I’ve written tens of thousands of words to you, that girl, so many letters, love notes, pleas for help. Each and every one has gone unanswered, but because I’m human and humans are irrational creatures, I keep sending them off, somehow hoping that this time I’ll get a response. I know you don’t reply because you can’t, but that doesn’t stop me. With every shout into the void, I become more frantic.
I don’t want to blame you for my woe. I’m the one who’s a mess: I can’t hold a minimum-wage job down for longer than six months, I “forget” to take my meds, sometimes I can’t remember what day of the goddamn week it is. And, um, dependency isn’t a part of healthy relationships, so it’s probably a good thing you’ve abandoned me, at least for your sake. I want to say that this is goodbye, but I know it probably isn’t the case, at least if statistics hold true.

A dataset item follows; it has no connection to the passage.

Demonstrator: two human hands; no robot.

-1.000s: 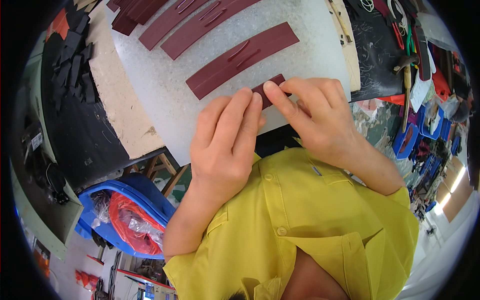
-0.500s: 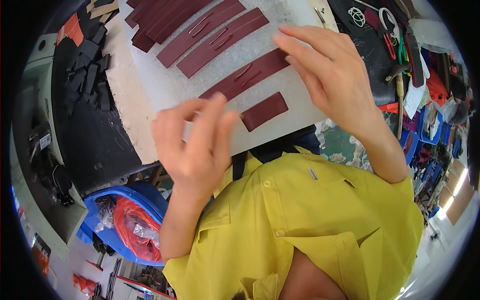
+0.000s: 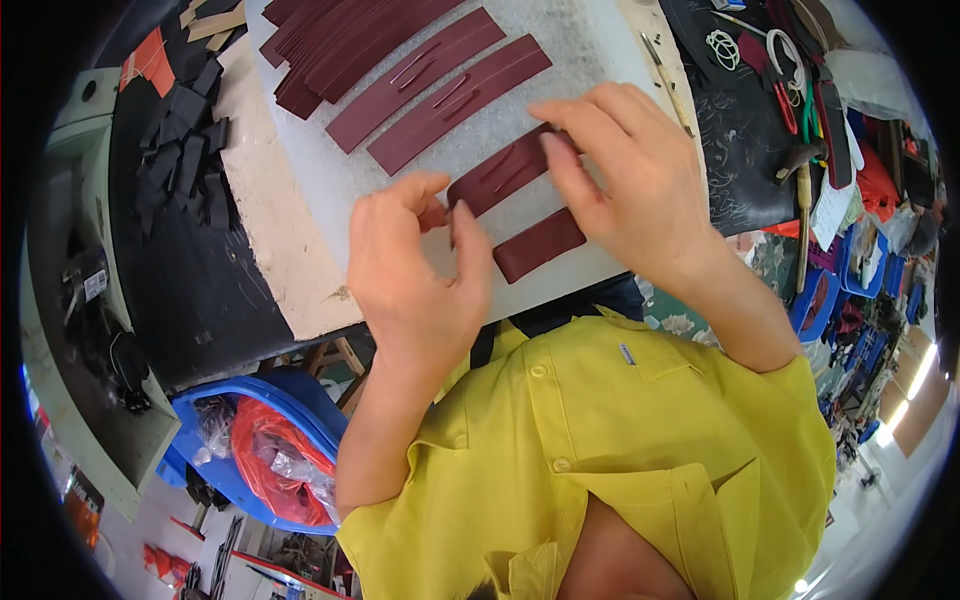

So many times I’ve tried to say goodbye, claiming that this time, it’d be forever, but every time some part of you finds me again, no matter how many miles I’ve travelled or what new hiding place I’ve found. And every reunion hurts just as much as every abandonment, but I don’t resist, because at least it’s a different kind of pain. So I remain hopeful. You’ll be here sometime, and then the panic changes course, attempting to banish you. Please don’t pull out one of those abusive relationship checklists.
With each separation, you change. Or maybe it’s me that does; it doesn’t really matter. Instead of being excited about discovering the new you, I grieve the loss of the old one. The homecomings mark knowledge of something I’ll never get back, and nostalgia pains me almost viscerally; it’s not at all like a nice vacation from which one returns exhausted but refreshed. Nostalgia is far too pretty of a word. There is no sense of finality or of sharp breaking with what once was. There’s just a wistful dainty lady patting at her damp eyes with an embroidered handkerchief.
None of this is a particularly new revelation to me, but I still cannot shake the sense that you should be here. I don’t try to torture myself. And yet, here I am.

As much as I rearrange the jigsaw puzzle pieces of my life, they never quite all fit.  Maybe it’s because the puzzle’s too complicated for me right now, but I’ll figure it out later. Maybe I lost some of the fundamental pieces long ago, or maybe there was never a complete set to begin with. Maybe I didn’t really lose the pieces, I just misplaced them and I’ll find them when I clean out that one junk drawer. Maybe the puzzle was put out by a weird post-modern art group and the pieces aren’t supposed to go together in any meaningful way. Maybe this metaphor is really terrible. Lately, I’ve been finding the saying “life is short” to be odd, because no matter what happens, life will be the longest thing I’ll ever know.

And there is no moral to this story.